The era of great word creation: When large-scale language models flatten the knowledge gap, we are witnessing a language arms race
Tonight I read 円冏An observation, she mentioned a very interesting phenomenon: those old concepts that have existed for a long time will be repackaged with new terms every once in a while, and they actually tell the same truth. She further deduced that this behavior of coining new words will intensify in the AI era, because large language models (LLM) are cruelly crushing the information asymmetry space on which knowledge payment depends.
After reading it, I feel that this observation is very accurate, but it is also worthy of further exploration from the perspective of communication studies to see what the essence of this matter is? And what does it mean for the future for those of us who work in content production or as lecturers?
Information asymmetry: the original fuel for knowledge payment
To understand why the era of great word-making happened, we must first go back to the most basic economic concept, which is information asymmetry. Nobel Prize winner in economics George Akerlof published in 1970 “The Market for Lemons: Quality Uncertainty and the Market Mechanism> In the paper (The Market for Lemons: Quality Uncertainty and the Market Mechanism), it is explained how the information gap between buyers and sellers affects market operations. The business model of paying for knowledge is, to put it bluntly, based on this gap: you don’t understand what I know, or you know it but can’t use it. The gap in between is the space you are willing to pay for.
In the past two or three decades, knowledge workers could live a good life based on this gap alone. A marketing consultant can rely on AARRR Pirate Model After several years of experience, a lecturer who specializes in teaching management can teach multiple versions of the PDCA cycle for classes. This is not to say that they don’t have real skills, but that “explanation” is valuable in itself – translating difficult theories into language that the audience can understand and operate. This kind of translation ability was scarce in the past.
However, the emergence of large language models has changed the rules of the game. When anyone can open ChatGPT and ask “What is AARRR” and get a well-structured answer within thirty seconds, which is even clearer than many lecturers, the value of the explanation is greatly diluted. This does not mean that explanation ability is no longer important, but that pure knowledge transfer is no longer enough to support the paid market.
When anyone can get a fully structured answer from AI in thirty seconds, the value of “explanation” is greatly diluted. Simply transferring knowledge is no longer enough to support the paid market.

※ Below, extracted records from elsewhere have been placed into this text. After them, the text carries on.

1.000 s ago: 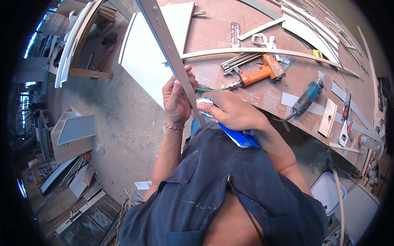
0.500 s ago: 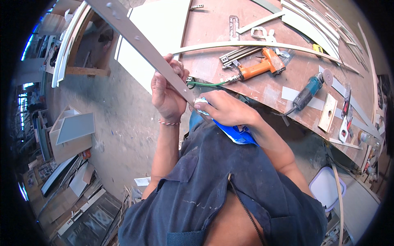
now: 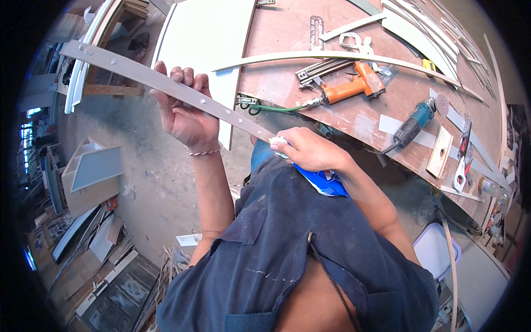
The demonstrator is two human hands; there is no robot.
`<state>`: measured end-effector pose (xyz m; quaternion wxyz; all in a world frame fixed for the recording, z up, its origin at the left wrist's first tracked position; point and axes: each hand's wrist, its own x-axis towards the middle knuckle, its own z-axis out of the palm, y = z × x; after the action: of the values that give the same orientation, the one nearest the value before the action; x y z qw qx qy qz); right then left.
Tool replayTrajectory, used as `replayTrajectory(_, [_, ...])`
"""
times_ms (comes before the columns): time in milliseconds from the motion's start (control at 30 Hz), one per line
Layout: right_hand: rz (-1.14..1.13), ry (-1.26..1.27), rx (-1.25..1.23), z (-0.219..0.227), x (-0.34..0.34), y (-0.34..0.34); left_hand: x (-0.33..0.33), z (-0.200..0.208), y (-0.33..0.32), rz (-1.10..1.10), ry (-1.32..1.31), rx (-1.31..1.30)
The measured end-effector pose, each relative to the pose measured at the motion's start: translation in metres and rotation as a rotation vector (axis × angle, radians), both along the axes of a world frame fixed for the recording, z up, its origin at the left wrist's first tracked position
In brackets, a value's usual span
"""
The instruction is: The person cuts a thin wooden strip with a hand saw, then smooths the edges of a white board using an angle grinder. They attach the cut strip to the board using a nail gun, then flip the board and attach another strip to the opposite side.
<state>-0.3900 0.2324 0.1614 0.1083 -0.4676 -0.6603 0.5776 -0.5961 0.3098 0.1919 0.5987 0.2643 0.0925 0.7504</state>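
A long, flat grey-beige strip [image 3: 145, 74] slants from the upper left down to my right hand, with small white dabs dotted along its face. My left hand [image 3: 191, 124] supports it partway along, palm underneath and fingers curled up past its far edge. In front of my chest, my right hand [image 3: 315, 149] is closed on a soft blue-and-white packet [image 3: 325, 182], its lower part hanging below the fingers. White material shows at my right thumb, touching or very near the strip's lower end. The hand hides the packet's tip.
On the workbench [image 3: 354, 119] lie an orange air nailer [image 3: 354, 86] with a green hose, an angle grinder [image 3: 416, 124], a wooden block [image 3: 440, 152] and a long pale strip [image 3: 332, 54]. A white panel [image 3: 202, 33] stands left of it. Offcuts [image 3: 110, 243] lie at lower left.
The strip has swung to a flatter slant, its far end dropping leftward. My left hand has moved left along with it. My right hand and the packet have shifted slightly right; more white dabs show.
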Motion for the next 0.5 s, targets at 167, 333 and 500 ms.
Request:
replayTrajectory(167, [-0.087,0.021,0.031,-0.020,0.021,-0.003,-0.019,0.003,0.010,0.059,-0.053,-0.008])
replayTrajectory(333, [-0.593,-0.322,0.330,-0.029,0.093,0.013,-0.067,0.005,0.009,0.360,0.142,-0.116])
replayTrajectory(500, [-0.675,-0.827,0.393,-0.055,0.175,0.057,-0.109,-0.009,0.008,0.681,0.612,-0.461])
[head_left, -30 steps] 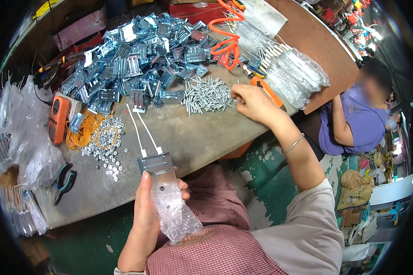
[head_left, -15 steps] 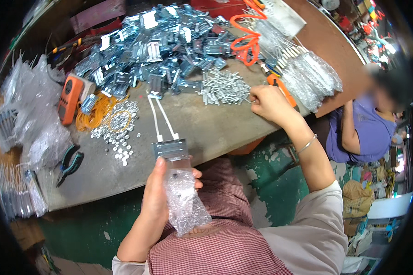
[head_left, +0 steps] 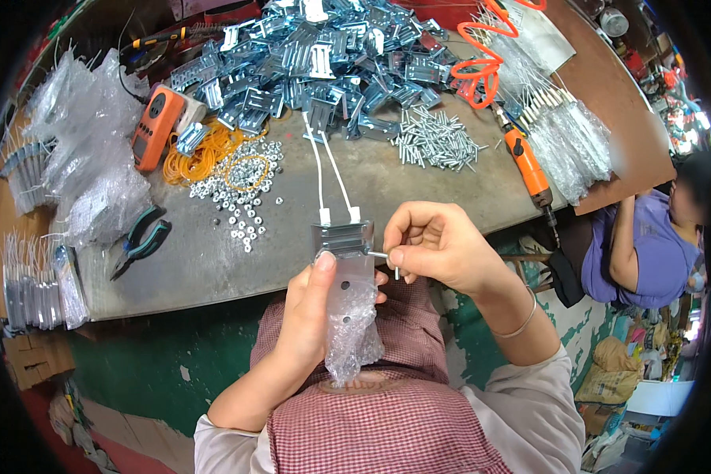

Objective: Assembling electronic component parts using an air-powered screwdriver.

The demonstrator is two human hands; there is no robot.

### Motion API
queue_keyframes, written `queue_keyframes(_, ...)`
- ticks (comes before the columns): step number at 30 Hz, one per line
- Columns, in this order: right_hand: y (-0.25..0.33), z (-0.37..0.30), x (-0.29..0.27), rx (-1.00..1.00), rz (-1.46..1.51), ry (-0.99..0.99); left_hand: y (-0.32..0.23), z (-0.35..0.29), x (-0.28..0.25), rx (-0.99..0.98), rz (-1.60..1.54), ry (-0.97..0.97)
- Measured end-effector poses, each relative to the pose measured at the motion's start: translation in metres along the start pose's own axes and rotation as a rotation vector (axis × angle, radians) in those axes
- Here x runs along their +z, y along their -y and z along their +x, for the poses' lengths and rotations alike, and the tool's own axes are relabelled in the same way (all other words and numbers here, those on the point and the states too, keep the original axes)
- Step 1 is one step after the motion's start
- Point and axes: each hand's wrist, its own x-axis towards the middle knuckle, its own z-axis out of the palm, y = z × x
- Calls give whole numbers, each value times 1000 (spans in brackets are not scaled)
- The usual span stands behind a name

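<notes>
My left hand (head_left: 304,312) grips a flat grey plate-like part (head_left: 354,278), thumb on top and fingertips showing at its far side. Across its top lies a ribbed metal bracket (head_left: 342,238). Two white wires (head_left: 320,178) with white end pieces run up from there, and bubble wrap (head_left: 351,341) covers the lower end. Fingers pinched, my right hand (head_left: 442,249) holds small metal screws (head_left: 379,254); one points at the bracket's right edge, though whether it is inserted I cannot tell. Beyond are a heap of screws (head_left: 438,141) and scattered nuts (head_left: 249,178).
A large pile of metal brackets (head_left: 292,67) covers the table's back. Pliers (head_left: 142,241), orange rubber bands (head_left: 183,164), an orange device (head_left: 156,130) and plastic-wrapped parts (head_left: 87,174) lie left. An orange power screwdriver (head_left: 527,164) with coiled hose (head_left: 474,63) lies right; a person in purple (head_left: 640,241) sits beyond.
My right hand has come from the screw heap to the bracket's right edge, bringing screws. The plate in my left hand appears farther right and slightly higher as the whole view has shifted.
</notes>
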Motion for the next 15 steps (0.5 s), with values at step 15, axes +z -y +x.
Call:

Looking at word creation from the perspective of communication studies: the struggle for symbolic power
Let us change a perspective and look at this matter from the perspective of communication studies. French sociologistPierre Bourdieu Bourdieu proposed an important concept: Symbolic power (symbolic power). To put it simply, whoever can define words and name phenomena has an invisible power. In academia, this is called the right to speak; in the business world, this is called brand positioning; and in the field of knowledge payment, this is the origin of creating new terms.
When a writer or lecturer invents a new term, such as changing empathy to empathy, or changing customer journey to experience flywheel, what he is doing is essentially establishing symbolic barriers. This new vocabulary is like a key. Only those who have learned it know which door this key opens? For people who haven’t learned it yet, they don’t even know what keywords to use to search or ask questions, so naturally they can’t let AI help them bypass the paywall.
Well, this is nothing new. In fact, the academic community has already been doing similar things! Every academic field has its own terminology system, and it takes a lot of time for a layperson to just understand the vocabulary. But academic jargon exists for at least one good reason: accuracy. Academic concepts require precise definitions to avoid ambiguity, which is a necessary cost of knowledge accumulation. The problem is that words in the business world are often created not for accuracy, but to create a sense of mystery, and to make the audience think, “Wow, this thing sounds so awesome, I must learn it.”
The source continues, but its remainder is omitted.